(Data extracted from a collection)
----------

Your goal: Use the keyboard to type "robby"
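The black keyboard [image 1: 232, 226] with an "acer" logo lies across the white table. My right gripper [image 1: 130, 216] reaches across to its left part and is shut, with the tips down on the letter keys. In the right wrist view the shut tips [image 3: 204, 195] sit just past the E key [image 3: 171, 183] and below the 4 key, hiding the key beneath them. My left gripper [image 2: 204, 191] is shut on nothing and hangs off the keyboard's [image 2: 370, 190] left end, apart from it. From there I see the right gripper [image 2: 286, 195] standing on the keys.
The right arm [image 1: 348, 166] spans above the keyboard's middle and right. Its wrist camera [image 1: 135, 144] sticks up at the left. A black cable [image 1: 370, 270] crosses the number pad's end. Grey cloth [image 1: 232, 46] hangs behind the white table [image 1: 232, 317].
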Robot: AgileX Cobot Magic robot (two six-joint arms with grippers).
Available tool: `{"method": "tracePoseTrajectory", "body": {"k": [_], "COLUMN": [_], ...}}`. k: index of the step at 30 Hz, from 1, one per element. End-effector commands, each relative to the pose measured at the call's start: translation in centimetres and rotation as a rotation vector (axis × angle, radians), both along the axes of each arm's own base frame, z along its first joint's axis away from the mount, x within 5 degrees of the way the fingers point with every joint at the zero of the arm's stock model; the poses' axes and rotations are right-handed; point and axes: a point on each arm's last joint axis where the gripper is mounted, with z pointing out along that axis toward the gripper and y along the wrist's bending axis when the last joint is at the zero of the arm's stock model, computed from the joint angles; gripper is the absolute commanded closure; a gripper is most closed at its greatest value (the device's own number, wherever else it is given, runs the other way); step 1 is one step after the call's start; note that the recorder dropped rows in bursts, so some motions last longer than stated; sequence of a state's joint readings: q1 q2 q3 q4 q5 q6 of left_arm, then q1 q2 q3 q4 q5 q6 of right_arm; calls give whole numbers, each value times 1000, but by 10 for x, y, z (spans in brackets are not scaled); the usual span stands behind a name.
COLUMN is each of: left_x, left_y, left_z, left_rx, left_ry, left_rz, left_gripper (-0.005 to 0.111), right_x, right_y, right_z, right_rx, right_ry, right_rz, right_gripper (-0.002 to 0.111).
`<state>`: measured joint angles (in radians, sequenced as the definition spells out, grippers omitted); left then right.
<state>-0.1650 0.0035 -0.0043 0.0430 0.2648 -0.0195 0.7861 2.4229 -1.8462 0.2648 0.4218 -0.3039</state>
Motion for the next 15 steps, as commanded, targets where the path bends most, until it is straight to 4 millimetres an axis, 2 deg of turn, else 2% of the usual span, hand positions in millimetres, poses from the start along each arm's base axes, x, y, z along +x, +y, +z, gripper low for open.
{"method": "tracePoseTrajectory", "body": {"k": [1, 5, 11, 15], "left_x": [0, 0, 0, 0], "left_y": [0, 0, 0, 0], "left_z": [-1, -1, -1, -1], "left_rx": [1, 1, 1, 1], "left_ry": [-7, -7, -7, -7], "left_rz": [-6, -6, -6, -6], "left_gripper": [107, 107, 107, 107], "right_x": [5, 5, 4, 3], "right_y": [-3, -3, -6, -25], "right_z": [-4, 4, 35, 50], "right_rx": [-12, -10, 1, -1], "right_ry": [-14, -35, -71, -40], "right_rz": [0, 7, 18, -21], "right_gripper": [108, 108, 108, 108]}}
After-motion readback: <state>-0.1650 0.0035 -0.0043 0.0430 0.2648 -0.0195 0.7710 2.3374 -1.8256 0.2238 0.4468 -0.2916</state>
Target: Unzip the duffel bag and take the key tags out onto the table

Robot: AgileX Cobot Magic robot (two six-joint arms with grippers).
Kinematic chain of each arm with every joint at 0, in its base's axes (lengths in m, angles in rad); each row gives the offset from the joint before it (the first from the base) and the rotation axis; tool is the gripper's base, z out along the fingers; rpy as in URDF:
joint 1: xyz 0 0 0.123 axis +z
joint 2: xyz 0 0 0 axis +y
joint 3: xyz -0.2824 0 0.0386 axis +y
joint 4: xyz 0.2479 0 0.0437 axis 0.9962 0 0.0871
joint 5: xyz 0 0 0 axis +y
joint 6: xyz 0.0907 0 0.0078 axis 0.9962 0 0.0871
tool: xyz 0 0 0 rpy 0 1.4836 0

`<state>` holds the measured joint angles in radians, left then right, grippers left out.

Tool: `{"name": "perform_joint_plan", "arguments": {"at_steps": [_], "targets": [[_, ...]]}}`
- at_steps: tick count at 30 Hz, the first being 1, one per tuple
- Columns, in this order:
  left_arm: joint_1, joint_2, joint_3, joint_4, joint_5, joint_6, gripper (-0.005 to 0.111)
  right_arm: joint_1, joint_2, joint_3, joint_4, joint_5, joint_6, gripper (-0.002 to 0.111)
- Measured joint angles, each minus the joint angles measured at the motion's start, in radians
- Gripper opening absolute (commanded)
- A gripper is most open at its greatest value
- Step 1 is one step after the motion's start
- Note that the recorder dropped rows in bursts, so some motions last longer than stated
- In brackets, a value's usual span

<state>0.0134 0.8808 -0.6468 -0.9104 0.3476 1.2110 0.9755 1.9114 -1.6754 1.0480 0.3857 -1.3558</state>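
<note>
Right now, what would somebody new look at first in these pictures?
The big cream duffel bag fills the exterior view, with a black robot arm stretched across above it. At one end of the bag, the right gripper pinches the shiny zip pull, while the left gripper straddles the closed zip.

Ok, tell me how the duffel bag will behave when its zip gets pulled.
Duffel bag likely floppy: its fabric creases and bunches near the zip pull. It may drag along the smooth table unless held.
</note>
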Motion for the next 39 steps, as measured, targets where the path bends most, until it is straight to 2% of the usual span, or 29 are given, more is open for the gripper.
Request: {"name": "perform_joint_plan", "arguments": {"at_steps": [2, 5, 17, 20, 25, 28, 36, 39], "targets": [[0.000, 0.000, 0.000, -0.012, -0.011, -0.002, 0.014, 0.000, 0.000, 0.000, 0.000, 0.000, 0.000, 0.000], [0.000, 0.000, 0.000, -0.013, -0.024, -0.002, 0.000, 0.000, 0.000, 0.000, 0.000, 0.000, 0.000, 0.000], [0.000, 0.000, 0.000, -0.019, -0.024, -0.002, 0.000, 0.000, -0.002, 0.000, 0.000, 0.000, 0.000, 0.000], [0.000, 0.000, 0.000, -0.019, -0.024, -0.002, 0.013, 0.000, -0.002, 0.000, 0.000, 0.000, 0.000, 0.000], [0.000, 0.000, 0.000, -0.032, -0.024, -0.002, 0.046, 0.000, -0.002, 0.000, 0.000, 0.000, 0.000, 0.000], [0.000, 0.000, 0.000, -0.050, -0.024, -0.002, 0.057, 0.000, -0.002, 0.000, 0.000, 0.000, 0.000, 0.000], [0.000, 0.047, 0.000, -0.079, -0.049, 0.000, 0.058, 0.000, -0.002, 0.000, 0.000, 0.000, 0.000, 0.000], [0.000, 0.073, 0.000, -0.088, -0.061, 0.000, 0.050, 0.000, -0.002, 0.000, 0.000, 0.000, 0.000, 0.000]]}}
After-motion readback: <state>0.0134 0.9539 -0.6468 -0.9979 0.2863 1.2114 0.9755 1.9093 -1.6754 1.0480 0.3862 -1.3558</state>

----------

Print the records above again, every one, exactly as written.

#### Your response
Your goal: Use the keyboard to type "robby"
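The black keyboard [image 1: 232, 226] with an "acer" logo lies across the white table. My right gripper [image 1: 130, 216] reaches across to its left part and is shut, with the tips down on the letter keys. In the right wrist view the shut tips [image 3: 204, 195] sit just past the E key [image 3: 171, 183] and below the 4 key, hiding the key beneath them. My left gripper [image 2: 204, 191] is shut on nothing and hangs off the keyboard's [image 2: 370, 190] left end, apart from it. From there I see the right gripper [image 2: 286, 195] standing on the keys.
The right arm [image 1: 348, 166] spans above the keyboard's middle and right. Its wrist camera [image 1: 135, 144] sticks up at the left. A black cable [image 1: 370, 270] crosses the number pad's end. Grey cloth [image 1: 232, 46] hangs behind the white table [image 1: 232, 317].
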Robot: AgileX Cobot Magic robot (two six-joint arms with grippers).
Available tool: `{"method": "tracePoseTrajectory", "body": {"k": [_], "COLUMN": [_], ...}}`. k: index of the step at 30 Hz, from 1, one per element. End-effector commands, each relative to the pose measured at the call's start: translation in centimetres and rotation as a rotation vector (axis × angle, radians), both along the axes of each arm's own base frame, z along its first joint's axis away from the mount, x within 5 degrees of the way the fingers point with every joint at the zero of the arm's stock model; the poses' axes and rotations are right-handed; point and axes: a point on each arm's last joint axis where the gripper is mounted, with z pointing out along that axis toward the gripper and y along the wrist's bending axis when the last joint is at the zero of the arm's stock model, computed from the joint angles; gripper is the absolute commanded closure; a gripper is most closed at its greatest value (the device's own number, wherever else it is given, runs the other way); step 1 is one step after the call's start; note that the recorder dropped rows in bursts, so some motions last longer than stated; sequence of a state's joint readings: q1 q2 q3 q4 q5 q6 of left_arm, then q1 q2 q3 q4 q5 q6 of right_arm; calls give whole numbers, each value times 1000, but by 10 for x, y, z (spans in brackets are not scaled); the usual span stands behind a name.
COLUMN is each of: left_x, left_y, left_z, left_rx, left_ry, left_rz, left_gripper (-0.005 to 0.111), right_x, right_y, right_z, right_rx, right_ry, right_rz, right_gripper (-0.002 to 0.111).
`<state>`: measured joint angles (in radians, sequenced as the definition spells out, grippers omitted); left then right.
<state>-0.1650 0.0035 -0.0043 0.0430 0.2648 -0.0195 0.7861 2.4229 -1.8462 0.2648 0.4218 -0.3039</state>
Motion for the next 15 steps, as commanded, targets where the path bends most, until it is straight to 4 millimetres an axis, 2 deg of turn, else 2% of the usual span, hand positions in millimetres, poses from the start along each arm's base axes, x, y, z along +x, +y, +z, gripper low for open.
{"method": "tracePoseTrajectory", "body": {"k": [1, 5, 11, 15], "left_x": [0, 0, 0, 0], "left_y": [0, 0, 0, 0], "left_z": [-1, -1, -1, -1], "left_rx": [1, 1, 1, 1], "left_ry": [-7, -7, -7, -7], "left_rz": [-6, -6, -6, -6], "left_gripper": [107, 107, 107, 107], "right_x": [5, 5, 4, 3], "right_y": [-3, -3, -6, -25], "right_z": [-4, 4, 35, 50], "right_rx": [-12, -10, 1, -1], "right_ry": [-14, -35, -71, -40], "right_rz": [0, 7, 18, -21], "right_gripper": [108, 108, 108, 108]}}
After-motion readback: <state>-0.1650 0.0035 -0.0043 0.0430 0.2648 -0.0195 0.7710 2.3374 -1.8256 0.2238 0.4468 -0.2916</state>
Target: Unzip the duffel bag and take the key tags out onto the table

Robot: AgileX Cobot Magic robot (two six-joint arms with grippers).
Kinematic chain of each arm with every joint at 0, in its base's axes (lengths in m, angles in rad); each row gives the offset from the joint before it (the first from the base) and the rotation axis; tool is the gripper's base, z out along the fingers; rpy as in URDF:
joint 1: xyz 0 0 0.123 axis +z
joint 2: xyz 0 0 0 axis +y
joint 3: xyz -0.2824 0 0.0386 axis +y
joint 4: xyz 0.2479 0 0.0437 axis 0.9962 0 0.0871
joint 5: xyz 0 0 0 axis +y
joint 6: xyz 0.0907 0 0.0078 axis 0.9962 0 0.0871
tool: xyz 0 0 0 rpy 0 1.4836 0

`<state>` holds the measured joint angles in radians, left then right, grippers left out.

Tool: `{"name": "perform_joint_plan", "arguments": {"at_steps": [_], "targets": [[_, ...]]}}`
- at_steps: tick count at 30 Hz, the first being 1, one per tuple
- Columns, in this order:
  left_arm: joint_1, joint_2, joint_3, joint_4, joint_5, joint_6, gripper (-0.005 to 0.111)
  right_arm: joint_1, joint_2, joint_3, joint_4, joint_5, joint_6, gripper (-0.002 to 0.111)
- Measured joint angles, each minus the joint angles measured at the motion's start, in radians
- Gripper opening absolute (commanded)
- A gripper is most open at its greatest value
- Step 1 is one step after the motion's start
- Note that the recorder dropped rows in bursts, so some motions last longer than stated
- In brackets, a value's usual span

<state>0.0134 0.8808 -0.6468 -0.9104 0.3476 1.2110 0.9755 1.9114 -1.6754 1.0480 0.3857 -1.3558</state>
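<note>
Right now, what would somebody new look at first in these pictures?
The big cream duffel bag fills the exterior view, with a black robot arm stretched across above it. At one end of the bag, the right gripper pinches the shiny zip pull, while the left gripper straddles the closed zip.

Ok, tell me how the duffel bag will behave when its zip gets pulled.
Duffel bag likely floppy: its fabric creases and bunches near the zip pull. It may drag along the smooth table unless held.
</note>
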Motion for the next 39 steps, as measured, targets where the path bends most, until it is straight to 2% of the usual span, or 29 are given, more is open for the gripper.
Request: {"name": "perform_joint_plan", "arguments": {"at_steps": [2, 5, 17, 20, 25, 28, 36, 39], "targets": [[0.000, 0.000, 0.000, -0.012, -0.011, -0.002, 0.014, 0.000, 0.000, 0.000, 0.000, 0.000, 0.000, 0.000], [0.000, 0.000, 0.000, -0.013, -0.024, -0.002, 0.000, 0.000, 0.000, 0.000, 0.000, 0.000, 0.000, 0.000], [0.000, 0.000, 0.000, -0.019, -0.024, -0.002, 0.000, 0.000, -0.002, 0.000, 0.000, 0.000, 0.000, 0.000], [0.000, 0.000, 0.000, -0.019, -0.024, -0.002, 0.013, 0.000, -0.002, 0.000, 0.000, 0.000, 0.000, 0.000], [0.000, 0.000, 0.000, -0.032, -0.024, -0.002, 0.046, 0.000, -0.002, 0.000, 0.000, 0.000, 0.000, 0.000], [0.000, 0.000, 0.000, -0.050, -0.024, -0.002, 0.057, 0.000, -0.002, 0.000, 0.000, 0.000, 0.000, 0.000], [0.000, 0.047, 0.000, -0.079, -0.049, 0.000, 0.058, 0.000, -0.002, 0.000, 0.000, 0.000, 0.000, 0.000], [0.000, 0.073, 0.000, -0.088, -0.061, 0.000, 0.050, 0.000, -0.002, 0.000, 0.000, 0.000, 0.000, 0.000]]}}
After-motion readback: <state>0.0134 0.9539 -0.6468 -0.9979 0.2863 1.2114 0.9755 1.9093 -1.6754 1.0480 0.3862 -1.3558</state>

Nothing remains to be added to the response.